| HN Mirror

Y	Hacker News new \| ask \| show \| jobs

by jstimpfle 3214 days ago

Well, I could roll my own iterator which encapsulates a string and some position information, but then I'd have to wrap a lot of different operations, like advance, advance by n, compare two iterators by position, test for end position, extract character, extract slice, etc.

And the code would get a lot noiser, while the only advantage I see is graphemes support, which I have never needed so far. (And I hope graphemes are actually designed with a similar sensibility for technical concerns as is UTF-8, where I can simply parse with indexes at the byte level, looking only for ASCII characters, without headaches and with maximum performance.)

As for getting line/character from a byte or codepoint offset, that's no problem if I do the calculation only in case of an error. The alternative would be to do it on each advance, which again means ADT wrapping, thus line noise and slower performance.

1 comments

Avernar 3212 days ago

I'm not advocating that the programmer needs to implement the iterators but that the language/runtime have built in support for them.

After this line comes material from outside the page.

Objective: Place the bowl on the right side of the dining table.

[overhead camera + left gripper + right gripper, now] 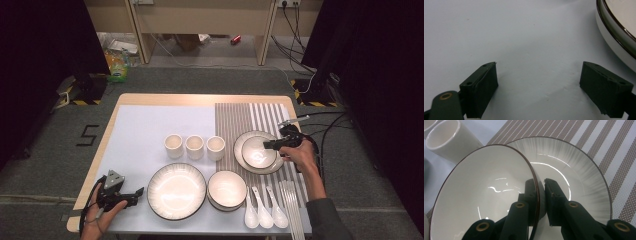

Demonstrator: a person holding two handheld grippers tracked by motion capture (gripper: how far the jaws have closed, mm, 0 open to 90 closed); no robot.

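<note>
On the striped placemat (250, 117) a small white bowl (258, 151) (481, 192) with a dark rim sits on a white plate (240, 145) (579, 177). My right gripper (272, 145) (541, 185) is shut on the bowl's near rim, one jaw inside the bowl and one outside. The bowl looks tilted in the right gripper view. My left gripper (137, 194) (539, 82) rests at the table's front left corner, open, with bare white cloth between its jaws. Just to its right lies a large white plate (176, 190) (619, 30).
Three white cups (194, 146) stand in a row at mid table. A stack of bowls (226, 189) sits beside the large plate. Three white spoons (263, 209) and several chopsticks (291, 205) lie at the front right. Cables (325, 135) trail off the table's right edge.
</note>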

As for searching for ASCII, which is prevalent in parsing, the iterator function to find the next specified character can do a low level and fast byte search. That's one of the benefits of UTF-8, searching for ASCII characters is super fast.

You wouldn't have to do the character position on each advance. Just have a beginning of line iterator that's updated every time you see a newline character and on error you do call a function that gives you how many characters between the current position iterator and the start of line iterator.

Working with iterators is no more coplex than working with indexes. But it's the language that needs to provide them.